Situation: A company has a successful product, but the market is changing. Previous customers were savvy, but the market is shifting to more naïve customers who don’t understand how to use the product. How so you respond when the market for your product changes?

  • What you are seeing is a typical market evolution. (See Clayton Christensen’s book Crossing the Chasm.)
    • When a new product is introduced, early adopters are typically savvy users who quickly grasp the utility of the product. They don’t mind some inconvenience provided the product is useful.
    • As the market matures and starts to attract mainstream customers, new users will not be as sophisticated and expect the product to be easy to use.
    • If you don’t adapt to these new customers your product will languish as new competitors enter the market with user-friendly adaptations.
  • The path is clear. Figure out how to make your product easy to use. If you use a GUI (graphic user interface) make the GUI intuitive. Allow customers to get what they need with as few choices or clicks as possible.
    • These changes may alienate more sophisticated customers, but they usually only represent a small segment of your potential market.
  • Add a customer-friendly service component. This builds a service income base around the product. You have different options.
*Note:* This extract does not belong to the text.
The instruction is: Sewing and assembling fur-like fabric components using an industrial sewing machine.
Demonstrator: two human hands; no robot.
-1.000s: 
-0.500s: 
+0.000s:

    • Align the customer with appropriate level of resource – you may not require high level resources to assist the customer, particularly if the product is one where the service consultant only needs to be one page ahead of the user.
    • Outsource the service component to a partner or use independent contractors.
  • Consider a remote monitor system:
    • A dashboard interface with easy to read visuals or messages that tell the customer when service is needed. This will enable them to perform simple maintenance using your tools, or alert them when they need to contact you for service.
    • An example is Norton’s evolving system of products that enables an unsophisticated home computer user to either use Norton tools to perform routine maintenance, or directs them to the Norton web site for assistance or more sophisticated solutions.